Pursuant to its Amended Offer to Purchase for Cash Dated February 18, 2014
Up to $30,000,000 in Value of Shares
At a Purchase Price of Not Greater Than $1.54 Per Share Nor Less Than $1.35 Per Share
THE OFFER, PRORATION PERIOD AND WITHDRAWAL RIGHTS WILL EXPIRE AT 11:59 P.M., NEW YORK CITY TIME, ON MARCH 3, 2014, UNLESS THE OFFER IS EXTENDED OR WITHDRAWN (SUCH DATE, AS IT MAY BE EXTENDED, THE "EXPIRATION DATE").
THE OFFER TO PURCHASE AND THE RELATED LETTER OF TRANSMITTAL CONTAIN IMPORTANT INFORMATION, AND YOU SHOULD CAREFULLY READ BOTH IN THEIR ENTIRETY BEFORE MAKING A DECISION WITH RESPECT TO THE OFFER. YOU MAY TENDER ALL OR A PORTION OF YOUR SHARES OF COMMON STOCK. YOU ALSO MAY CHOOSE NOT TO TENDER ANY OF YOUR SHARES OF COMMON STOCK.
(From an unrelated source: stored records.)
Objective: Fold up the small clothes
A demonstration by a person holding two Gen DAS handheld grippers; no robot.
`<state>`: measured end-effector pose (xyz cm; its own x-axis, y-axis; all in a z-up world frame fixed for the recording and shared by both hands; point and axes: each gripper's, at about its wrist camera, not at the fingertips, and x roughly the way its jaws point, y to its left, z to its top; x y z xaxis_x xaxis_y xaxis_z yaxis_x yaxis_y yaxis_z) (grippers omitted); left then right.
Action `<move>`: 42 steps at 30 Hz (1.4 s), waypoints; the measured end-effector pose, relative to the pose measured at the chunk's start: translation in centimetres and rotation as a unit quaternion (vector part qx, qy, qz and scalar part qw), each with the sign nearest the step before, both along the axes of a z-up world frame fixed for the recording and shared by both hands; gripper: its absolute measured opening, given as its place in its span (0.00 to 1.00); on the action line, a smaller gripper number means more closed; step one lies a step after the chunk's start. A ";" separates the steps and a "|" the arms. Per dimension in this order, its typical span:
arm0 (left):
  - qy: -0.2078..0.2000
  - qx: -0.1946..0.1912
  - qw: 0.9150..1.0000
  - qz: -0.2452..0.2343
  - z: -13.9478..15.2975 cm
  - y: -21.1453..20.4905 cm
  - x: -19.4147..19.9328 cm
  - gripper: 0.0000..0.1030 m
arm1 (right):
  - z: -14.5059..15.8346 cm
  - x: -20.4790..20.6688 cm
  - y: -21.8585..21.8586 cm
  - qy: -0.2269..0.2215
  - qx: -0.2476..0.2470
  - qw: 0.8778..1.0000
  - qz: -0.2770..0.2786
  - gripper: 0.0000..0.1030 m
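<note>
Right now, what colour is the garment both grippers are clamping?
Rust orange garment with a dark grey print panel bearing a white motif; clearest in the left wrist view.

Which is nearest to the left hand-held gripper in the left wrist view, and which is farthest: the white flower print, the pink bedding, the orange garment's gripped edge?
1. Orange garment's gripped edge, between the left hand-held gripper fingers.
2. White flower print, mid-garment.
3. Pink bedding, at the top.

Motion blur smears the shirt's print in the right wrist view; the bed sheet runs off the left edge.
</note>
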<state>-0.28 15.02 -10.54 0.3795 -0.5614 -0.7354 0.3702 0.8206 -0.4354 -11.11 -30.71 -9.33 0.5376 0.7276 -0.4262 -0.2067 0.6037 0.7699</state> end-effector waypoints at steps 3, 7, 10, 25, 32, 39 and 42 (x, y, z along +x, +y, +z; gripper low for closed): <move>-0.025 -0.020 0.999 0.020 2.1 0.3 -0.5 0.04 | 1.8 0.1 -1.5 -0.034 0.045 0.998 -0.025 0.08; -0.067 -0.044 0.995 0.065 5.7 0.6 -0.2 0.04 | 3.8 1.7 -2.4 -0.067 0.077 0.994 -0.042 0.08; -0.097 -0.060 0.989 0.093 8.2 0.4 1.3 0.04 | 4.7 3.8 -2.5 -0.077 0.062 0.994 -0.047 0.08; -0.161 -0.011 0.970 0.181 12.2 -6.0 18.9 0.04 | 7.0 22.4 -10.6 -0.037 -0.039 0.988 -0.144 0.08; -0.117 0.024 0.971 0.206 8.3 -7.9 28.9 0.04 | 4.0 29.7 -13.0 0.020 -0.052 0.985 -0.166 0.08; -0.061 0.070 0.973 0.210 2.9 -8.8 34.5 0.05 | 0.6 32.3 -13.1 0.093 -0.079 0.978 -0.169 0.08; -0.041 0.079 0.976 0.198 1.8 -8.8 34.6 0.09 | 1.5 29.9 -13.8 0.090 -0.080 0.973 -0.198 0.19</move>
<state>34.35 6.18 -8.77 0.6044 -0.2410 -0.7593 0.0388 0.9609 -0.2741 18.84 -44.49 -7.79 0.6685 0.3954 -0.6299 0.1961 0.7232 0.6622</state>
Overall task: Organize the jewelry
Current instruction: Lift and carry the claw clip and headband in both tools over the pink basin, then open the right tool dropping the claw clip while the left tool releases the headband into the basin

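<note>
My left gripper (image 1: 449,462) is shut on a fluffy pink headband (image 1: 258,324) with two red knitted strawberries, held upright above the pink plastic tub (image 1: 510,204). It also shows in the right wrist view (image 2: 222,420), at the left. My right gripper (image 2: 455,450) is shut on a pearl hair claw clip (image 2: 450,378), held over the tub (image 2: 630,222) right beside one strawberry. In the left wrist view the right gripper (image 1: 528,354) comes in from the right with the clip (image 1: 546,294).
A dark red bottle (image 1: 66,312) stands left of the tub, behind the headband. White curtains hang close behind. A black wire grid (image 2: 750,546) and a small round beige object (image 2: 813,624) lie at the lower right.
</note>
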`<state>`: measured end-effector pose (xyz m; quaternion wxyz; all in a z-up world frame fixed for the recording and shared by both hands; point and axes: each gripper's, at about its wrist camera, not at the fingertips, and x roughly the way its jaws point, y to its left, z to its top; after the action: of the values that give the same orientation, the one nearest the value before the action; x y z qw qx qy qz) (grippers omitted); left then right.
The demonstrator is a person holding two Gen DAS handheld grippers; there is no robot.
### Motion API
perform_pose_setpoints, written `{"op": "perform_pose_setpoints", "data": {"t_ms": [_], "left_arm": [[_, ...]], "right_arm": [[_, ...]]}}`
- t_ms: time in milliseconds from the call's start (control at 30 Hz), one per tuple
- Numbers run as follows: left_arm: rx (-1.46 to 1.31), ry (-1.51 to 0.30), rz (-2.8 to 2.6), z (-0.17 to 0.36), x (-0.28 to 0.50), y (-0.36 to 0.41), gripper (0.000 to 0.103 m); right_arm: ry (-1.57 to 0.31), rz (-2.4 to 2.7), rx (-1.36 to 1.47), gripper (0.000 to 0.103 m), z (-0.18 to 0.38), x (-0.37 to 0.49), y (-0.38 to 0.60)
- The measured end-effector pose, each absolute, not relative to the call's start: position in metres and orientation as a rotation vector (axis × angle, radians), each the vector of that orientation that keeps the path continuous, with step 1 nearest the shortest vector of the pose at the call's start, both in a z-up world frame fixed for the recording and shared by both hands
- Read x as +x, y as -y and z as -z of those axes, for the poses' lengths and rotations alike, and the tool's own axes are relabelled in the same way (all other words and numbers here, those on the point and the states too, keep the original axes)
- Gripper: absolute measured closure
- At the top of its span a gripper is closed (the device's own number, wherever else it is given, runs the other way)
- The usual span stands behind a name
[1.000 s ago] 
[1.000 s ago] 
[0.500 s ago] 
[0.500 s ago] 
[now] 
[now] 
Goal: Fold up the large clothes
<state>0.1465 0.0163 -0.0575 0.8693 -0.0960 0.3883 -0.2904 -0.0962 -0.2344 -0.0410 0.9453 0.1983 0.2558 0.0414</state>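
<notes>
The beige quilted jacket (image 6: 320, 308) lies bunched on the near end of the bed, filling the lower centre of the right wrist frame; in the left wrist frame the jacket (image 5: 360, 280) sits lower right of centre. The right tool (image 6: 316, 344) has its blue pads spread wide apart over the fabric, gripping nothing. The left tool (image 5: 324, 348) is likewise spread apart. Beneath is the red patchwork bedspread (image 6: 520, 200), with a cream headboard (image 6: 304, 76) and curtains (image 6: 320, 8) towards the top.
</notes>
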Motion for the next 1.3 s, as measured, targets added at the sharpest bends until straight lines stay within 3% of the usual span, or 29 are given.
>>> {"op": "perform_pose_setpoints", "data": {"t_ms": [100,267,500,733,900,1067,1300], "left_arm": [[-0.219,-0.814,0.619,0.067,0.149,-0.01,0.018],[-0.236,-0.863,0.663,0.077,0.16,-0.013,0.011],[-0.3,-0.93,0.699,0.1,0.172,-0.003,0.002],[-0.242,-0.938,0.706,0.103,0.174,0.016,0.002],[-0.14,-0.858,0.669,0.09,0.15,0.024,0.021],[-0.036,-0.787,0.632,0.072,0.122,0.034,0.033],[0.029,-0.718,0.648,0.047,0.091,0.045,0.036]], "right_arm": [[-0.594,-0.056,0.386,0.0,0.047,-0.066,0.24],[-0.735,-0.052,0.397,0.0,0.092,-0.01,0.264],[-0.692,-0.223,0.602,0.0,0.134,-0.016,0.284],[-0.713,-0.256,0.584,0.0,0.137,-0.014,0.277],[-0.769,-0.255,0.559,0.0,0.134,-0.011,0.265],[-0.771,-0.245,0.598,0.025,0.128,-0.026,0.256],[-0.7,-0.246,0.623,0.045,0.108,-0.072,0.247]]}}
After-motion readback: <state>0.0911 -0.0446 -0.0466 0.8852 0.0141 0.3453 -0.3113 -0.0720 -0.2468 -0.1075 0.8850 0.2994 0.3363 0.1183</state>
As set forth in Section 3 of the Offer to Purchase (as defined below) this form must be used to accept the Offer (as defined below) if (1) certificates representing your shares of common stock, par value $0.01 per share (the "Shares"), of STR Holdings, Inc., a Delaware corporation (the "Company"), are not immediately available or cannot be delivered to the Depositary prior to the Expiration Date (or the procedures for book-entry transfer described in the Offer to Purchase and the related Letter of Transmittal (as defined below) cannot be completed on a timely basis), or (2) time will not permit delivery of all required documents, including a properly completed and duly executed Letter of Transmittal, to reach the Depositary prior to the Expiration Date.
Tendering stockholders may continue to use the Original Letter of Transmittal which was previously circulated. While the Original Letter of Transmittal indicates the Company is offering to pay $1.00 to $1.54 per Share, stockholders using that Letter of Transmittal will nevertheless be subject to the increased minimum of $1.35 per Share, and any Shares previously tendered into the Offer at any price below $1.35 per Share shall be deemed to have been tendered at $1.35 per Share.
This form, signed and properly completed, may be delivered by mail or overnight delivery to the Depositary. See Section 3 of the Offer to Purchase. All capitalized terms used and not defined herein shall have the same meanings as in the Offer to Purchase.
The Depositary for the Offer is:
Broadridge Corporate Issuer Solutions, Inc.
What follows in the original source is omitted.